Dáil debates

Wednesday, 3 October 2007

Health Services: Motion (Resumed)

 

7:00 pm

Photo of Pádraic McCormackPádraic McCormack (Galway West, Fine Gael)

The purpose of this Fine Gael motion is to highlight the serious situation that has arisen in the health sector as a result of Government cutbacks and the embargo on the recruitment of staff. I wish to put some questions to the Minister for Health and Children, Deputy Harney. How can she and the Taoiseach, who spoke on this issue in the House this morning, say that cutbacks are not having any effect on the health service? How can they say that closing 24 beds in unit 4 in Merlin Park Regional Hospital will have no effect on the health of elderly patients who are all aged over 65? Some of these patients are in their 70s and 80s, and one is aged over 90. This unit was a highly specialised one, catering for the elderly with specialised facilities and the necessary support. The patients will now be dispersed to various wards which are already understaffed and that will naturally have a serious effect of them.

I understand that hospital 2, Merlin Park, which has over 20 orthopaedic beds in a rehabilitation unit, is also threatened with closure. I read this as a deliberate attempt to run down Merlin Park Hospital, perhaps with a view to selling off some of the land, as was promoted a few years ago but resisted by myself and the people of Galway.

How can the Minister say that the Government cutbacks will have no effect when the service for breast cancer patients has been cut from five to two days at University College Hospital, Galway? How can the Minister and the Taoiseach say that patient services will not be affected when 40,000 people are on waiting lists for hospital treatment and thousands of people, the number of whom are unknown, are waiting for appointments to get on waiting lists. Currently, 12,000 adults are more than six months on waiting lists and 2,200 children are more than three months on waiting lists, all this despite promises before the general election that no one would be more than three months on a waiting list.

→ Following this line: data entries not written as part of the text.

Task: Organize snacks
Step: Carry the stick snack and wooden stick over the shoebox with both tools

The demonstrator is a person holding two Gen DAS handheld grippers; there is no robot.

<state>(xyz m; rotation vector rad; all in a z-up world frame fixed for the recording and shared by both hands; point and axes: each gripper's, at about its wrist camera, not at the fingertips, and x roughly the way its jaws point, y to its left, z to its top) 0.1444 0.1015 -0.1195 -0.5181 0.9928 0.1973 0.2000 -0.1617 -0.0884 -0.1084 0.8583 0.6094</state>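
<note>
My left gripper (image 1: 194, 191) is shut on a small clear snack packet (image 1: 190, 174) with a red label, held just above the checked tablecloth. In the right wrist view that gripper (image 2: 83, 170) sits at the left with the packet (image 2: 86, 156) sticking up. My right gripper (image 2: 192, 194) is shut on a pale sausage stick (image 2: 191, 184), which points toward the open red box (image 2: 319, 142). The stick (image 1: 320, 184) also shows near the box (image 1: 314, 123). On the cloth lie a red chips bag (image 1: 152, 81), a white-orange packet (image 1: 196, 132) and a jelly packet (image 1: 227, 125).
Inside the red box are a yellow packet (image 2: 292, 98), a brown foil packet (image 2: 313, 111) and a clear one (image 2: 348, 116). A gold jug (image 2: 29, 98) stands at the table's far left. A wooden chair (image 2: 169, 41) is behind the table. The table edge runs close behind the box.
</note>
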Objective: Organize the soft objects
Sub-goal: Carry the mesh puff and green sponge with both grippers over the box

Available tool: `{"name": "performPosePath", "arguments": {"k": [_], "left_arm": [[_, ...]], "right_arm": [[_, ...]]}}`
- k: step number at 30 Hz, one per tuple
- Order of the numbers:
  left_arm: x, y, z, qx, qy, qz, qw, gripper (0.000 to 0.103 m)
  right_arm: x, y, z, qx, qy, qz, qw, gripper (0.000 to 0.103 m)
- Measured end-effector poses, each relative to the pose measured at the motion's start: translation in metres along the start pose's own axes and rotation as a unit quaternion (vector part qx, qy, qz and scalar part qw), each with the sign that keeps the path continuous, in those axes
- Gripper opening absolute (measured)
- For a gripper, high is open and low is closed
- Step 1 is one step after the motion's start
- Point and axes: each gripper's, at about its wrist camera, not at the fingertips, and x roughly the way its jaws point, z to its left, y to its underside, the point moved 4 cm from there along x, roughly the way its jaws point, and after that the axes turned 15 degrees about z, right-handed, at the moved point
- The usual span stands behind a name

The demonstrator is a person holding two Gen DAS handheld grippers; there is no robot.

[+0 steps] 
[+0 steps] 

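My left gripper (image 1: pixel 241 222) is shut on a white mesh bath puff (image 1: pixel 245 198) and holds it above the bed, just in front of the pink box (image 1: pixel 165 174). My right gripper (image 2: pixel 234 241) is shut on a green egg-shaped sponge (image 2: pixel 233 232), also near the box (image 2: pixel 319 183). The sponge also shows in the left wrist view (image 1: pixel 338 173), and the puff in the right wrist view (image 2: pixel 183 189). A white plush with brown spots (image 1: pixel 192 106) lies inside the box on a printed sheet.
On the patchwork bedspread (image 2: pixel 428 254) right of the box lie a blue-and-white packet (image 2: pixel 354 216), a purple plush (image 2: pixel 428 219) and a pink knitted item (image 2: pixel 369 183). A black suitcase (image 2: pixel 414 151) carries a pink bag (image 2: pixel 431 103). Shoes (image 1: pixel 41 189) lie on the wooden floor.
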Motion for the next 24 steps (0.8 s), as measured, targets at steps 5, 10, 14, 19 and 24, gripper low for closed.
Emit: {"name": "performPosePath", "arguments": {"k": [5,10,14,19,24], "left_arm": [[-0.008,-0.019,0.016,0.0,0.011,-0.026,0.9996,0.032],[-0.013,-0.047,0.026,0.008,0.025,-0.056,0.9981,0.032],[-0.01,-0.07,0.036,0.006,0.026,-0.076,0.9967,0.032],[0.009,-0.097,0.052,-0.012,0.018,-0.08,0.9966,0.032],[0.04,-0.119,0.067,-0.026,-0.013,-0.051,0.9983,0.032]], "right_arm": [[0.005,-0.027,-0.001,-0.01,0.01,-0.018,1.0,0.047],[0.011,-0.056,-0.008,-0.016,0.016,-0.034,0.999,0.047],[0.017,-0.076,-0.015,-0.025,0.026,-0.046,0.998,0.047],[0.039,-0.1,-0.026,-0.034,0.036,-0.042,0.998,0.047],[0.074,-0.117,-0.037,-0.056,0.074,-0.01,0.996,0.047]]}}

I will confine my questions to examples of how the cutbacks and embargoes are affecting services for elderly people in Galway, but these examples apply to any part of the country. I will give the Minister one more example of how people are suffering and I would like an answer in response. I dealt with a case recently of a man in County Galway who is looking after his mother in her own home. This woman is in her 80s. He had the benefit of a home help service for eight hours per week. One of the home helpers retired so his service was cut to four hours per week. Despite my best efforts and unbeknown to HSE personnel dealing with this case, I was told last week that a home help could not be recruited and that the woman need not bother coming in for an interview because there was an embargo on the recruitment of staff. This elderly woman may now have to go into residential care, all for the saving of €40 or €50 per week. The members of the Government should be ashamed of themselves. How can I explain to this man that a saving of €40 or €50 a week is denying him four hours per week of home help to enable him care for his mother?

The Taoiseach said this morning that the expenditure in the HSE must be cut back. How can the HSE book a hotel for interviews for middle management staff and interview 200 applicants when it cannot interview one person to provide a home help service for four hours per week? I am sure the Minister does not have a answer to that.

How can the Minister justify this situation when the Government has wasted so much taxpayers' money? The Taoiseach said we must save money. We wasted €50 million on e-voting machines over the past four years and it costs us €700,000 a year to store them. How could the Department of Health and Children spend €150 million in 2005 on the PPARS computer system, which was estimated to cost €8.8 million but ended up costing €150 million before the project was suspended? How can the Taoiseach spend €600,000 per year on special advisers? Is it true that they are hired to write positive spin for the Taoiseach every Sunday in the Sunday Independent?

How do I explain to the man who is seeking a home help for four hours a week to care for his mother that the Taoiseach spends €12,000 a year on make-up? Can the Minister answer that question when this man cannot get a home help for four hours a week to care for his mother in his home rather than send her into institutional care? The members of the Government ought to be ashamed of themselves.